Qwanqwa (`qq`): Language Metadata

A unified language metadata toolkit for NLP: identifiers, scripts, speakers, geographic data, and traversable relationships across ~27,256 languoids.

Name: Qwanqwa is a phonetic spelling of 'ቋንቋ', which means language in Amharic; qq is short to type.

Note

Explore in your browser: https://wesselpoelman.nl/qq/

Demo video: https://youtu.be/D9MmGCmJeNg

Paper (pre-print): https://arxiv.org/abs/2603.00620

Features

Identifiers: BCP-47, ISO 639-1, ISO 639-3, ISO 639-2B, ISO 639-2T, ISO 639-5, Glottocode, Wikidata ID, Wikipedia ID, NLLB-style codes
Geographic information: Countries, subdivisions, regions, which can be traversed, including from languoids and back
Speaker information: Population counts, UNESCO endangerment status
Writing systems: ISO 15924 script codes with canonical/historical metadata
Multilingual names: Language names in 500+ languages
Relationships: Traversable graph of language families, scripts, and geographic regions
Phylogenetic data: Language family trees from Glottolog

Languoids

In qq, language-like entities are referred to as Languoids: this includes dialects, macro-languages, and language families, not just individual languages. Not all languoids have coverage for all features.

Installation

uv add qwanqwa
# or
pip install qwanqwa

Quick Start

from qq import Database, IdType

# Load the pre-compiled database
db = Database.load()

# Get a language by BCP-47 code (default)
dutch = db.get("nl")
print(dutch.name)          # "Dutch"
print(dutch.iso_639_3)     # "nld"
print(dutch.speaker_count) # 24085200

# Also works with ISO 639-3, Glottocode, etc.
dutch2 = db.get("nld", id_type=IdType.ISO_639_3)
dutch3 = db.get("dutc1256", id_type=IdType.GLOTTOCODE)
dutch4 = db.guess("dut") # guessing works too
# This will all resolve to the same languoid
assert dutch == dutch2 == dutch3 == dutch4

# Search by name
results = db.search("Chinese")
for lang in results:
    print(f"{lang.name} ({lang.glottocode})")
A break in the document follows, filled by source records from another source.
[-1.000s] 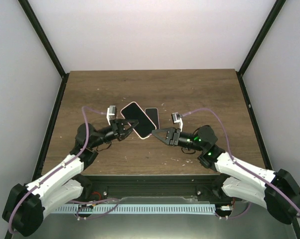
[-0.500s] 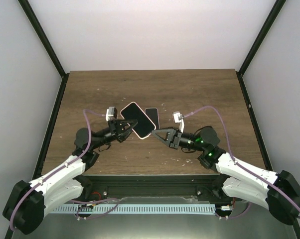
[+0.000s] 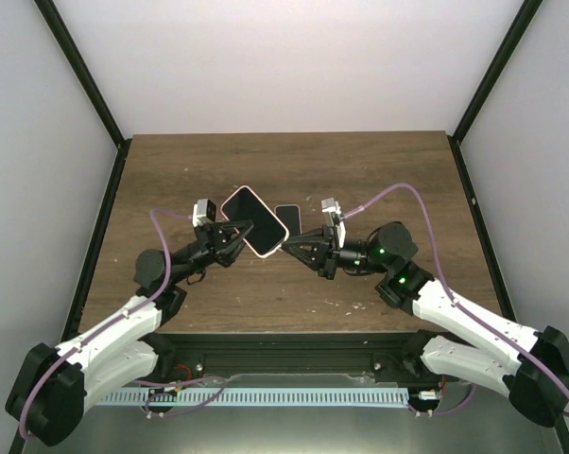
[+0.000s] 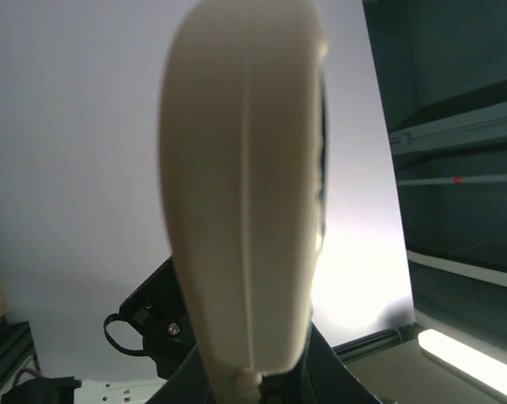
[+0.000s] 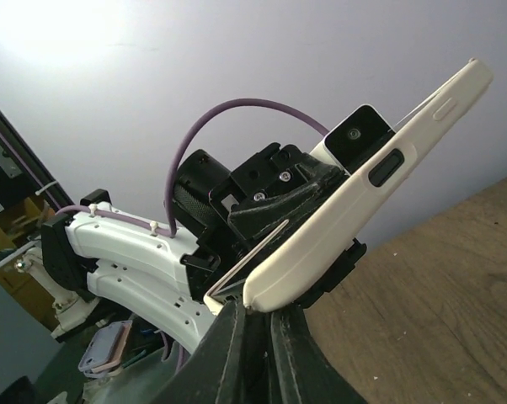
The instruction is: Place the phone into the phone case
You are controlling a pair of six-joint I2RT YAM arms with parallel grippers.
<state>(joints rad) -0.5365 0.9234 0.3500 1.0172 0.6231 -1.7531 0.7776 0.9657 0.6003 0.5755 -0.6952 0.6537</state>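
Observation:
The phone case [image 3: 250, 219], cream-edged with a dark inside, is held tilted above the table. My left gripper [image 3: 241, 231] is shut on its left side. In the left wrist view the phone case [image 4: 237, 210] stands edge-on and fills the middle, pinched at its base by the left gripper [image 4: 255, 377]. My right gripper [image 3: 287, 249] meets the case's near right corner. In the right wrist view the right gripper [image 5: 258, 308] is shut on that corner of the phone case [image 5: 346, 219]. The black phone [image 3: 288, 217] lies flat on the table just right of the case.
The brown wooden table [image 3: 379, 180] is ringed by white walls and black corner posts [image 3: 86, 90]. The left arm's white link [image 5: 127, 252] and purple cable [image 5: 211, 126] show behind the case in the right wrist view.
The left gripper has carried the case a little up and to the left. The right gripper has moved left to the case's near corner and closed the last bit.

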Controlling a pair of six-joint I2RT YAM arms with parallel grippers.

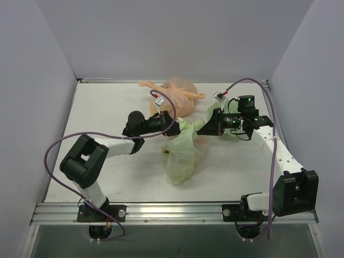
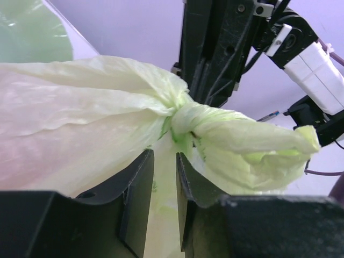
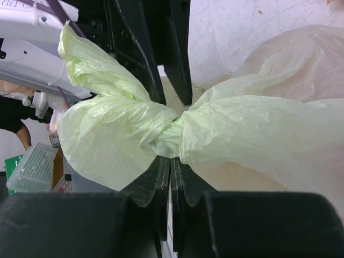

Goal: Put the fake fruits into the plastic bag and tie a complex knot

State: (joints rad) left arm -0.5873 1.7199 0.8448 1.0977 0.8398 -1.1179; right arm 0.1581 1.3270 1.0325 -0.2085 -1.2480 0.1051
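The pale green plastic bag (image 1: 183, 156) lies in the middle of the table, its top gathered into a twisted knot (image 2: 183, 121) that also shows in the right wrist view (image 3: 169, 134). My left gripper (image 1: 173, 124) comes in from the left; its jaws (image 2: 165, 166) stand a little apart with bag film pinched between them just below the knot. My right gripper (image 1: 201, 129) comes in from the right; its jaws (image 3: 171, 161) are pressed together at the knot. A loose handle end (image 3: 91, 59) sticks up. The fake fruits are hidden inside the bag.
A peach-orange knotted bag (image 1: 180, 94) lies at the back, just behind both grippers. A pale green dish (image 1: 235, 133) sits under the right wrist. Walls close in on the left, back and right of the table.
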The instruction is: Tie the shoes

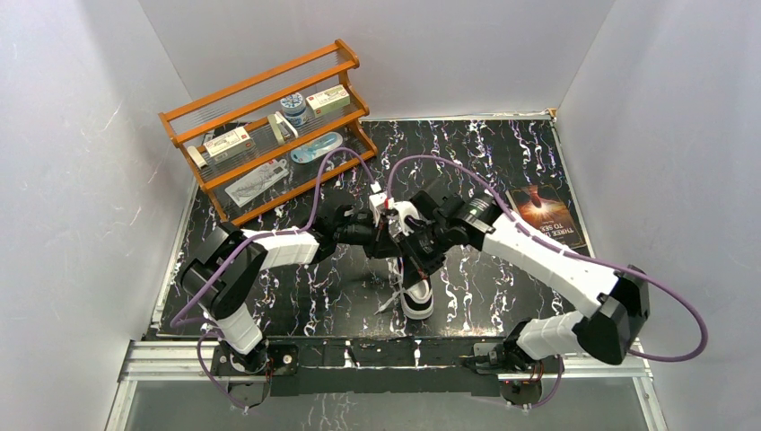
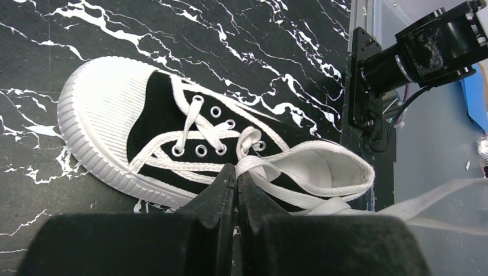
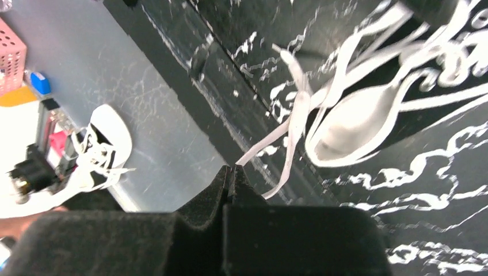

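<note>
- left fingers (image 2: pixel 236 172) are pressed together with no gap, pinching a white lace strand (image 2: pixel 262 165) just beside the top eyelets.
- right fingers (image 3: pixel 231 174) are closed as tightly, nipping a lace end (image 3: pixel 296 112) that runs slack toward the shoe's opening.
- the black canvas sneaker (image 1: pixel 417 301) sits sole-down on the marbled black worktop (image 1: pixel 502 162), between the arms, with its heel toward the near edge and its white toe cap (image 2: pixel 92 109) away.
- both wrists meet over its front half.
- a wooden rack (image 1: pixel 269 117) stands far left.
- a book (image 1: pixel 547 215) lies right.
</note>
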You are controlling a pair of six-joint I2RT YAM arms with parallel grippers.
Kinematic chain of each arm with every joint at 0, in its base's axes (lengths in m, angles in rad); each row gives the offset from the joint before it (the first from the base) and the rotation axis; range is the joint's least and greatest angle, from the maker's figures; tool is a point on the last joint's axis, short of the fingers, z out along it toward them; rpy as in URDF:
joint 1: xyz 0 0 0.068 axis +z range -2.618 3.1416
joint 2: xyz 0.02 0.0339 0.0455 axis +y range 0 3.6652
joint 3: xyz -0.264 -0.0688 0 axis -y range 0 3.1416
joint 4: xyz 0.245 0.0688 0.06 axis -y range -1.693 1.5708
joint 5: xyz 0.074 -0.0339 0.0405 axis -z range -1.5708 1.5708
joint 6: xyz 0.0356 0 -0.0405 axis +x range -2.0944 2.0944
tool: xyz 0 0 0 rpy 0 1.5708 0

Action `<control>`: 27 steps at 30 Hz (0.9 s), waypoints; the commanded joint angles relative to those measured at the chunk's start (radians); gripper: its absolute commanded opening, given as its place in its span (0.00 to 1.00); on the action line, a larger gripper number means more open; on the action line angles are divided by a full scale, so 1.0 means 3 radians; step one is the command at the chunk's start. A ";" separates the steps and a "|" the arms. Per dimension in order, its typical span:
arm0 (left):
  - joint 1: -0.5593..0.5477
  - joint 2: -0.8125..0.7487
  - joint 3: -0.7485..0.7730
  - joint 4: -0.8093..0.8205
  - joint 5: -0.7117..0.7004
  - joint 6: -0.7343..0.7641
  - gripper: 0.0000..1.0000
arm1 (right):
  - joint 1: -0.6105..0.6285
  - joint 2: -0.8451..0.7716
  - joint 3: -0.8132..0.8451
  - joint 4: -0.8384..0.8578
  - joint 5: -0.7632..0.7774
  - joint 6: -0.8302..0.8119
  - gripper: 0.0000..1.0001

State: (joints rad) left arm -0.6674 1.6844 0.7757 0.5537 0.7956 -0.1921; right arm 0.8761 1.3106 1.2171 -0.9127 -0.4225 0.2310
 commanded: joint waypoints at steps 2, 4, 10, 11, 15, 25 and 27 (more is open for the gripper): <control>-0.0039 -0.0272 -0.0029 0.0100 0.0007 -0.0094 0.00 | -0.0050 0.0302 0.0357 -0.0409 -0.0447 0.0184 0.00; -0.0039 -0.0280 -0.0039 0.0097 -0.0002 -0.0099 0.00 | -0.0158 0.0331 0.0341 -0.0058 -0.0990 0.0126 0.00; -0.0040 -0.0253 0.0016 -0.0063 -0.0210 0.0031 0.00 | -0.0472 0.0639 0.0191 0.0631 -0.2895 0.0137 0.00; -0.0040 -0.0236 0.0032 -0.0063 -0.0218 0.0045 0.00 | -0.0487 0.0705 0.0203 0.0643 -0.3046 0.0092 0.00; -0.0041 -0.0144 0.0092 -0.0037 -0.0152 0.0039 0.00 | -0.0488 0.0937 0.0397 0.0609 -0.2634 0.0033 0.00; -0.0041 -0.0148 0.0139 -0.0145 -0.0240 0.0159 0.00 | -0.0452 0.0577 0.0592 -0.0768 -0.0467 0.0014 0.00; -0.0038 -0.0138 0.0148 -0.0149 -0.0228 0.0160 0.00 | -0.0452 0.0376 0.0440 -0.0900 -0.0083 0.0173 0.00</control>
State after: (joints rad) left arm -0.6804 1.6646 0.7822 0.4923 0.7147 -0.1699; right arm 0.7406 1.5723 1.4220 -1.0054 -0.6907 0.1905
# Search also accepts identifiers and ranks them higher
db.search("nl")[0].name   # "Dutch"
db.search("English")[0].bcp_47  # "en"

Important: qq makes a strict distinction between None (don't know) and False (it is not the case). When checking boolean attributes, prefer explicit checks over truthiness: use if script.is_canonical is None: rather than if not script.is_canonical:.

Traversal

Languoids, scripts, and geographic regions are all part of the same graph, which can be traversed:

dutch = db.get("nl")

# Language family navigation (Glottolog tree)
dutch.parent             # Global Dutch
dutch.parent.parent      # Modern Dutch
dutch.family_tree        # [Global Dutch, Modern Dutch, ..., West Germanic, Germanic, Indo-European]
dutch.siblings           # [Afrikaansic, Javindo, Petjo]
dutch.children           # [North Hollandish, Central Northern Dutch, ...]
dutch.descendants()      # All descendants (recursive)

# Writing systems
dutch.scripts            # [Script(Latin, code=Latn)]
dutch.script_codes       # ["Latn"]
dutch.canonical_scripts  # scripts marked canonical in LinguaMeta

# Geographic regions
dutch.regions            # [Aruba, Belgium, ..., Netherlands, Suriname, ...]
dutch.country_codes      # ["AW", "BE", "BQ", "CW", "NL", "SR", "SX"]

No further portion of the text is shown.